Continued signs of strengthening in the mortgage market may be a positive indicator for title insurers. This could be especially true as the health of existing loans improves, giving potential homebuyers more confidence to take out a mortgage.

The total level of completed foreclosures in June reached 49,000 units, 9.9 percent lower than the 54,000 units recorded in June 2013, according to a report from CoreLogic. The latest measurement was still 2.7 percent higher than the previous month, when 48,000 units had completed foreclosures.

While the latest levels are making progress compared to last year, there is still a long way to go before these are back at normal levels. The report showed that from 2000 to 2006, the average completed foreclosure level was 21,000 units.

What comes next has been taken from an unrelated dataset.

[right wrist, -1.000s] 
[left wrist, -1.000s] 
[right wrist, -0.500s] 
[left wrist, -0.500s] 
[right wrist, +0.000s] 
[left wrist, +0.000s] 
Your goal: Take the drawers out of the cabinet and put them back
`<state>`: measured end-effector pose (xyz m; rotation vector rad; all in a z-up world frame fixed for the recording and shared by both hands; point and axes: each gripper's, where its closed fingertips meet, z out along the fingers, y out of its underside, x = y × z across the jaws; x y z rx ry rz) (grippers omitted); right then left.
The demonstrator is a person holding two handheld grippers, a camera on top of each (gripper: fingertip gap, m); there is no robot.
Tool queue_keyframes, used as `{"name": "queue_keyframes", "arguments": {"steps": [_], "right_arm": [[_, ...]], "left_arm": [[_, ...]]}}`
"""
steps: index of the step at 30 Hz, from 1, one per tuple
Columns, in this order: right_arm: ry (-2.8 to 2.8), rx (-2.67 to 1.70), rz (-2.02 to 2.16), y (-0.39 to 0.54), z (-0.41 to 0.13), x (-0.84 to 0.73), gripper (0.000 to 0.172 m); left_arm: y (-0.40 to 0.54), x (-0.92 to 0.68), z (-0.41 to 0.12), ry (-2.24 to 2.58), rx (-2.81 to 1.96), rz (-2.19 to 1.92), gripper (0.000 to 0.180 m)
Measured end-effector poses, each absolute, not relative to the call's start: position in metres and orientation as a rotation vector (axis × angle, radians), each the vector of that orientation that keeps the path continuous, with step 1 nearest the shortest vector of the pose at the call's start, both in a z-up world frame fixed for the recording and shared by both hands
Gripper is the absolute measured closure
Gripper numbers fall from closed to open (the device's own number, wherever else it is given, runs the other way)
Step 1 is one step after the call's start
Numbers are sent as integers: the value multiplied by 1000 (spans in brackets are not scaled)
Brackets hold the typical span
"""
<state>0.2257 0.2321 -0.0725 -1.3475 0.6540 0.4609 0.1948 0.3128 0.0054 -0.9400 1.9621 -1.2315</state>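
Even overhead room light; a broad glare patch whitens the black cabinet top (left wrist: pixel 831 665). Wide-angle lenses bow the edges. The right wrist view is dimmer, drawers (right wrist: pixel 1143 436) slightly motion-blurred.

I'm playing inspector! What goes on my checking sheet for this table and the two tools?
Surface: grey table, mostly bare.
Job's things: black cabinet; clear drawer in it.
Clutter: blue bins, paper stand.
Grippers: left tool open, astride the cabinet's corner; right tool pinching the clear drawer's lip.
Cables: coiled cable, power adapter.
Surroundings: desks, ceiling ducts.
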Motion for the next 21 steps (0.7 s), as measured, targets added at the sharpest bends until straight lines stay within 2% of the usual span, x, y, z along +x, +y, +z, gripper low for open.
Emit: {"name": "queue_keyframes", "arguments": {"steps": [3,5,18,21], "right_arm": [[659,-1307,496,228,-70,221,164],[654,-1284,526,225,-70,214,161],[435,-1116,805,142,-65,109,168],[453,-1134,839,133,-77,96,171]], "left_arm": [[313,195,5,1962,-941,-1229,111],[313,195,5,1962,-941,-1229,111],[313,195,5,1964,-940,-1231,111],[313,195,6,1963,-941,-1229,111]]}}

"While 32 straight months of year-over-year decline in the foreclosure rate is cause for celebration, the total number of homes still in the foreclosure process remains almost four times as high as the average in the early 2000s," said Mark Fleming, chief economist for CoreLogic. "Additionally, there is concern over whether or not we can maintain this pace of improvement as the foreclosure inventory becomes more concentrated in judicial states with lengthier, more complex processes and timelines."

Just 648,000 units were in one of the foreclosure stages during June, 35 percent lower than the 1 million units that made up this inventory during the same month last year, the report noted. Just 1.7 percent of properties that had a mortgage in June were in the foreclosure inventory, notably lower than in June 2013, when it was 2.5 percent.

Economic growth to improve
Positive signs for the housing market are adding up, and while the economy hasn't been perfect, it may start to gain strength as the year winds down. According to a report from Fannie Mae, overall economic activity should pick up for the final two quarters of the year due to both increased consumer spending and residential investment, among other influencers.

Despite this, there still may not be a perfect situation. The report noted that the Gross Domestic Product should expand by 1.5 percent this year, sizably lower than the original projection of 2.1 percent.

"Our findings in the July forecast suggest that full-year growth in 2014 likely will be weaker than 2013," said Doug Duncan, chief economist at Fannie Mae. "We expect the economy to grow approximately 3.0 percent in the second half of the year, although there is an element of uncertainty given government statisticians' difficulty in assessing the full scope of healthcare expenditures. Overall, our forecast calls for growth to come in at around 1.5 percent for the year, which would be the worst performance of Q4-over-Q4 growth in the current economic expansion. On the bright side, real personal income grew for the fifth consecutive month in May and hiring has continued on an upward trajectory, which should help boost consumer spending during the remainder of 2014."

May experiences home sales gains
Even with these issues, there may be an increased interest from consumers to take advantage of the market. A report from the National Association of Realtors noted that existing-home sales reached a rate of 4.89 million units in May, 4.9 percent higher than April's level of 4.66 million units.

"Home buyers are benefiting from slower price growth due to the much-needed, rising inventory levels seen since the beginning of the year," said Lawrence Yun, chief economist at NAR. "Moreover, sales were helped by the improving job market and the temporary but slight decline in mortgage rates."

The median price for existing-home sales rose 5.1 percent in May to $213,400 from the same point in 2013, the report added.